Results of operations - First Quarter 2001 Compared to First Quarter 2000
In the three months ended September 30, 2000, compared to the same three
months ended September 30, 1999, revenues increased to $10.1 million from $9.2
million, a 10 percent increase. For the same comparable quarters, income from
operations improved by 47 percent from $947,000 in the first quarter of fiscal
2000 to $1.4 million in the first quarter of fiscal 2001.
Net income and net income per share also improved from $611,000, or $.13
per share (diluted), in the three months ended September 30, 1999 to $757,000,
or $.16 per share (diluted), in the three months ended September 30, 2000.

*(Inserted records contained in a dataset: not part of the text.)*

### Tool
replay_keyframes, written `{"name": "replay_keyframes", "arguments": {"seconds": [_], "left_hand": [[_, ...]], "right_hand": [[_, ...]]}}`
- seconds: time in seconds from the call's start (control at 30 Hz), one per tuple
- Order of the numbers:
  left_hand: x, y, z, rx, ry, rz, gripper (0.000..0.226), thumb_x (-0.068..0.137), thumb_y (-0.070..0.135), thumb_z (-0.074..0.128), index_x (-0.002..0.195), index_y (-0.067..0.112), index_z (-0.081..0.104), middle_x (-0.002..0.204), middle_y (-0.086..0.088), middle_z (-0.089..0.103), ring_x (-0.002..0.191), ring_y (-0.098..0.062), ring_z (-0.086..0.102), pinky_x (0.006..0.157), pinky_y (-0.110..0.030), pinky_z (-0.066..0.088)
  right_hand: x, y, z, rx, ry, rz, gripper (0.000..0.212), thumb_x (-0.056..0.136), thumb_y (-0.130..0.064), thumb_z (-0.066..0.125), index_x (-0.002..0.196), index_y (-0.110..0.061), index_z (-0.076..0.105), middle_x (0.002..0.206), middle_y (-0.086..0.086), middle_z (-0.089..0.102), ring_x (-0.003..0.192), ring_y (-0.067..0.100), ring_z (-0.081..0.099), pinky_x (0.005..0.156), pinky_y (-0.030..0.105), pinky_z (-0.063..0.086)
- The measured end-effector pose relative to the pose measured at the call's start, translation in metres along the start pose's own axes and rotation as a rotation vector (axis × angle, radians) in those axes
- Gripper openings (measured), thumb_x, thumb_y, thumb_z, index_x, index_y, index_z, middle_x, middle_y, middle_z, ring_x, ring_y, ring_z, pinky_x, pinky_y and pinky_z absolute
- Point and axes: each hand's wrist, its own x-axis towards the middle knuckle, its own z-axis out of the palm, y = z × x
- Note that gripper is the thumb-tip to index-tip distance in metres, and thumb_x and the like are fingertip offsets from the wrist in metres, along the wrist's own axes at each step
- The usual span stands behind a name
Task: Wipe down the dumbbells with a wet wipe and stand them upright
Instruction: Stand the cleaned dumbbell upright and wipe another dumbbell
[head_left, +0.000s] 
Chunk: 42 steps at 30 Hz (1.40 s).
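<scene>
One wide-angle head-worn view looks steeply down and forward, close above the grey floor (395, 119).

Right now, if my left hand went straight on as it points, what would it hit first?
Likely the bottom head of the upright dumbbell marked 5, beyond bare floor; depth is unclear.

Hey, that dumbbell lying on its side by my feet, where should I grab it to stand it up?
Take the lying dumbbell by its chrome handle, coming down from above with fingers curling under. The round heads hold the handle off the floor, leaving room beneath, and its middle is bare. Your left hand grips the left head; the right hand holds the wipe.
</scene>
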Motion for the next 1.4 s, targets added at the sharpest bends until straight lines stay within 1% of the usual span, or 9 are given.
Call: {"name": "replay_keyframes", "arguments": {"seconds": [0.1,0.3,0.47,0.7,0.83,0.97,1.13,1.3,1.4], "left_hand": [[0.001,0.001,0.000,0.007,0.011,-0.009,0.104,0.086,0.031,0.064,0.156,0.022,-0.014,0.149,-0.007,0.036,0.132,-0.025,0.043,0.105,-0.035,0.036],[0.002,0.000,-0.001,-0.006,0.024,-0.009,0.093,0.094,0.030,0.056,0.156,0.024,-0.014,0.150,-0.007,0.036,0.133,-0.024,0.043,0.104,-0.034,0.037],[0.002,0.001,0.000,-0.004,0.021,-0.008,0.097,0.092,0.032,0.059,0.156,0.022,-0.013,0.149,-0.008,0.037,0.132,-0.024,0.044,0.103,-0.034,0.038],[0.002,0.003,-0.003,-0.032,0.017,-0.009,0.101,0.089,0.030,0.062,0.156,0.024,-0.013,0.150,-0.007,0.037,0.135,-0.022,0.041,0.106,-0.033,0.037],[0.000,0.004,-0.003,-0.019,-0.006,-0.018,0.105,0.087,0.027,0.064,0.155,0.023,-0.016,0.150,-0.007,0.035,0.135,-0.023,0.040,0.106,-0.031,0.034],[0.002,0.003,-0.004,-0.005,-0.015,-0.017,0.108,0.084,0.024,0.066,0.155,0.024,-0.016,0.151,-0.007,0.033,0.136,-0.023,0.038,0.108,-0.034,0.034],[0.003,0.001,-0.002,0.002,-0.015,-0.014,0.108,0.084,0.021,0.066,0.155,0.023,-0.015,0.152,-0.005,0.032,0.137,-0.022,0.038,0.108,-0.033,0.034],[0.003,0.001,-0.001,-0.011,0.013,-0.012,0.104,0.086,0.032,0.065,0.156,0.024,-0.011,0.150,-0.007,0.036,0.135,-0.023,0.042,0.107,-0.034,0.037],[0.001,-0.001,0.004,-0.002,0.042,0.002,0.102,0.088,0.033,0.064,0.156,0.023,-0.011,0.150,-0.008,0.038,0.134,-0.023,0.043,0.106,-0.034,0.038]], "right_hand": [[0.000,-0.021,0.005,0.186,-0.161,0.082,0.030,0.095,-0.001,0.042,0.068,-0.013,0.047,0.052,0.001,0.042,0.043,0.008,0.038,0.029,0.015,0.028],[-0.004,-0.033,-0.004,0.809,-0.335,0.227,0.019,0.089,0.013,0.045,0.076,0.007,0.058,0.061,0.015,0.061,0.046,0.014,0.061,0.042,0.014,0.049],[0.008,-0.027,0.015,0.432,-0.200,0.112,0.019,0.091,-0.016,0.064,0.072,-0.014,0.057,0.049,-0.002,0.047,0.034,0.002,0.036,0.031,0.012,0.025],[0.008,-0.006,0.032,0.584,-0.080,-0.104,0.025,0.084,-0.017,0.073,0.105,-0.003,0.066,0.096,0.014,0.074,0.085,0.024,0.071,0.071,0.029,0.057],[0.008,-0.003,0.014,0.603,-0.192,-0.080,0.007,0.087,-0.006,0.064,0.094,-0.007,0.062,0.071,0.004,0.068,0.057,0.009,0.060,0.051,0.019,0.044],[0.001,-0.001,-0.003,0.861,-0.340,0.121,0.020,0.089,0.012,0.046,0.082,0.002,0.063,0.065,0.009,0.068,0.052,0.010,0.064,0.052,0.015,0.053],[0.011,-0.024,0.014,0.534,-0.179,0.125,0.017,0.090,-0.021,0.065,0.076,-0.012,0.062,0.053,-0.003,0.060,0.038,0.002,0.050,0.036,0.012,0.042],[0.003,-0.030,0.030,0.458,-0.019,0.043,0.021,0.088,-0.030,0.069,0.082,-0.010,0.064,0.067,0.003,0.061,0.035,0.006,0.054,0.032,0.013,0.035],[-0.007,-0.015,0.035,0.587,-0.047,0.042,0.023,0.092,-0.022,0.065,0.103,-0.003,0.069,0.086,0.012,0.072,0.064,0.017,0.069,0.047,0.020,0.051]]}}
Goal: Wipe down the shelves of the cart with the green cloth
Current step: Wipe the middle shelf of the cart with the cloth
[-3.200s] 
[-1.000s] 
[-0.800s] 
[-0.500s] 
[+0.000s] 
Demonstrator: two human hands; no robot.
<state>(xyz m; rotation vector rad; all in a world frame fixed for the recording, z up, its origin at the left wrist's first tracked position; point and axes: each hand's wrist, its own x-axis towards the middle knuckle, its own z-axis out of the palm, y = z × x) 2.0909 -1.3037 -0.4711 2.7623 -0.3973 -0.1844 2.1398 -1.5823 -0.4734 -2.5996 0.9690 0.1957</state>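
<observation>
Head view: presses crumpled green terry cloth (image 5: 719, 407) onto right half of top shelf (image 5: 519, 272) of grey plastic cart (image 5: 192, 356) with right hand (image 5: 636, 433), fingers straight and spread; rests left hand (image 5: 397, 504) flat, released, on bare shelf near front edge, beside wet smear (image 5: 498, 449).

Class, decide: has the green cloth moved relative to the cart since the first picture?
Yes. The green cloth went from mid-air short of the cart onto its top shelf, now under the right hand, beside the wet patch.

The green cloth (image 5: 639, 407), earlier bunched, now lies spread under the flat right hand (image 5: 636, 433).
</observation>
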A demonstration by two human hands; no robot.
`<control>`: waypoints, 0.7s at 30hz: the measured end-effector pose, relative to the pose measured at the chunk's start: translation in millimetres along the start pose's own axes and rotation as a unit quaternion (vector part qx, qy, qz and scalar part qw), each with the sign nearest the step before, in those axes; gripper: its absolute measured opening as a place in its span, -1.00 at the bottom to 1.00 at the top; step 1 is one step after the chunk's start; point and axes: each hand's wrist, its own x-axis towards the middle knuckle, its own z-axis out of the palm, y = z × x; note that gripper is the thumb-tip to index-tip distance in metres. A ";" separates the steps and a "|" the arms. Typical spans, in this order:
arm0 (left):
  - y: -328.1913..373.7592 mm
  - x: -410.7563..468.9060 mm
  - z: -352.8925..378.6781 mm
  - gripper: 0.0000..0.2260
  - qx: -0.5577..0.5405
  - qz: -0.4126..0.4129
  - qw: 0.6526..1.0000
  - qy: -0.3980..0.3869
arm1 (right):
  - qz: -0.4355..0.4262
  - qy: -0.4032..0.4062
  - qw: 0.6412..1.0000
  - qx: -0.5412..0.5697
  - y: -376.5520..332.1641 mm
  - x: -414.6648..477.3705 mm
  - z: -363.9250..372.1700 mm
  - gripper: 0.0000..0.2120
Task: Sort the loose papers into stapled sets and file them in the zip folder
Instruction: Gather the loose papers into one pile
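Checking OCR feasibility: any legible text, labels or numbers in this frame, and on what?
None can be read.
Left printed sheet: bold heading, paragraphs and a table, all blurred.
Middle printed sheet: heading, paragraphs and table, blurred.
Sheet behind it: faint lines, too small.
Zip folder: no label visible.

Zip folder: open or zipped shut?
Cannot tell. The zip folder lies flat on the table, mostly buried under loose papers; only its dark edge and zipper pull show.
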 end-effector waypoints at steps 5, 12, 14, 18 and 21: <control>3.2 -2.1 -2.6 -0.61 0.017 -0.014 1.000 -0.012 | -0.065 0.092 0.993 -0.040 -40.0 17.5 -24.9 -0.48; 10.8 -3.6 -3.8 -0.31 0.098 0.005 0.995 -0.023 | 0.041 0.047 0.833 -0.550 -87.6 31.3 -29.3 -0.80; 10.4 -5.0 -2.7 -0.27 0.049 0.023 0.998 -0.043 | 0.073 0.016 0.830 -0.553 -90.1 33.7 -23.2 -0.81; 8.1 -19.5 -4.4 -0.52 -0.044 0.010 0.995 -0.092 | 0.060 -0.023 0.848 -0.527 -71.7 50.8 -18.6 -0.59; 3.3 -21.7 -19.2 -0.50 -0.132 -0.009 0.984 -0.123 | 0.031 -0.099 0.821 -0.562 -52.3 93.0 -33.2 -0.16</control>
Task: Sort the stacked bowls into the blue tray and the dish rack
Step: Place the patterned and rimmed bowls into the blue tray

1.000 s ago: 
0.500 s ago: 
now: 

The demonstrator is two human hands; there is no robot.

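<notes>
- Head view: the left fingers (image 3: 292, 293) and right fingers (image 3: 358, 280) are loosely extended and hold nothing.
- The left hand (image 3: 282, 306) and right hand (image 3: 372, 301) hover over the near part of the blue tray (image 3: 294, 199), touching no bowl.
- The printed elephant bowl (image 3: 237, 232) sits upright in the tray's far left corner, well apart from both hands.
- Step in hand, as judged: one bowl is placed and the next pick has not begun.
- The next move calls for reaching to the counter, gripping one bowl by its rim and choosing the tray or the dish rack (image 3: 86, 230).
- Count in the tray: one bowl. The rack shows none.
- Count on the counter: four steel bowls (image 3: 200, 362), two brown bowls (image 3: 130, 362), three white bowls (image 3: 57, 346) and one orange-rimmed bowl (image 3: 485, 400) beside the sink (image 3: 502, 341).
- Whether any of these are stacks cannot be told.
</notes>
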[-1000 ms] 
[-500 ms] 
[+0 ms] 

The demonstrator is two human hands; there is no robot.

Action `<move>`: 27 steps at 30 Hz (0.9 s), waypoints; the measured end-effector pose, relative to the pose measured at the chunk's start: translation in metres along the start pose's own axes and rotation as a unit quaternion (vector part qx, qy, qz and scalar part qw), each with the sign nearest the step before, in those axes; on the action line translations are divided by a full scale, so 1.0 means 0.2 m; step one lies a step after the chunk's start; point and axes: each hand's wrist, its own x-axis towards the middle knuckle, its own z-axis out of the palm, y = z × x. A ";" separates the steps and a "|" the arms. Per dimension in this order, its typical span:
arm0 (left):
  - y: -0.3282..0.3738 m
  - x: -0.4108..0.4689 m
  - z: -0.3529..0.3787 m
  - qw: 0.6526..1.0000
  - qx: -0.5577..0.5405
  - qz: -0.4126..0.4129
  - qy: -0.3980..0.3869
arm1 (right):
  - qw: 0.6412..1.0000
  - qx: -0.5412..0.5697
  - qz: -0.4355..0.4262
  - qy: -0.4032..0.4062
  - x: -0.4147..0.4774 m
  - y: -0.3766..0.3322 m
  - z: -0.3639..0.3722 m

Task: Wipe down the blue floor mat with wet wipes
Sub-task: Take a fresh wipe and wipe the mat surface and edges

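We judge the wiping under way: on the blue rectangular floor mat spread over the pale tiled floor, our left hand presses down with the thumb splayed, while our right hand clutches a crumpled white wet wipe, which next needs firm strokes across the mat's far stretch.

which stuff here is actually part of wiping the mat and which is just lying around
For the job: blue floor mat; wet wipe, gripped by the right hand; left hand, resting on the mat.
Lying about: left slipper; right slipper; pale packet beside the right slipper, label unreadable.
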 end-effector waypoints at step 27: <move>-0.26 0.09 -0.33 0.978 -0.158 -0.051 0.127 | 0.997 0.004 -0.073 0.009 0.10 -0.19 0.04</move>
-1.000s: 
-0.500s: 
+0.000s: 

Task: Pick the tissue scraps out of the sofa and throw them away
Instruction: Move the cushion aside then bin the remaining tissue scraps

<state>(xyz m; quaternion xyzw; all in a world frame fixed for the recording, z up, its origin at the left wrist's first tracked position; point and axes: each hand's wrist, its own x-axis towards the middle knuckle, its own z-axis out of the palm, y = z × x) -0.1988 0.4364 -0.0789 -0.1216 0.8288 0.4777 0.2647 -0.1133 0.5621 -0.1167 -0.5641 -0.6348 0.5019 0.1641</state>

Earnings before depreciation, interest expense, gain/(loss) and income taxes
(EBITDA) also improved from $1.7 million to $2.2 million, an increase of 29
percent.
The improvements in revenue, income from operations, net income and
EBITDA are primarily a result of improved gaming revenue and the continued
positive effect of improved methods of operations and increased efficiencies
implemented in prior periods.
The increase in lodging revenue to $3.0 million in the first quarter of
fiscal 2001, from $2.7 million in the first quarter of fiscal 2000, is due to an
improvement in the average room rate. The average room rate increased from
approximately $39 in the quarter ended September 30, 1999 to $44 in the quarter
ended September 30, 2000. Hotel occupancy for the comparable quarters was
approximately the same at 89.5%.
Gaming revenue improved by 13% to $5.5 million in the September 30, 2000
quarter versus $4.9 million in the September 1999 quarter. This increase
includes approximately $150,000 in revenue from the Bingo operation which was
commenced in February 2000. Such increase represents improved casino revenue per
occupied room which increased from approximately $69 per occupied room to $78.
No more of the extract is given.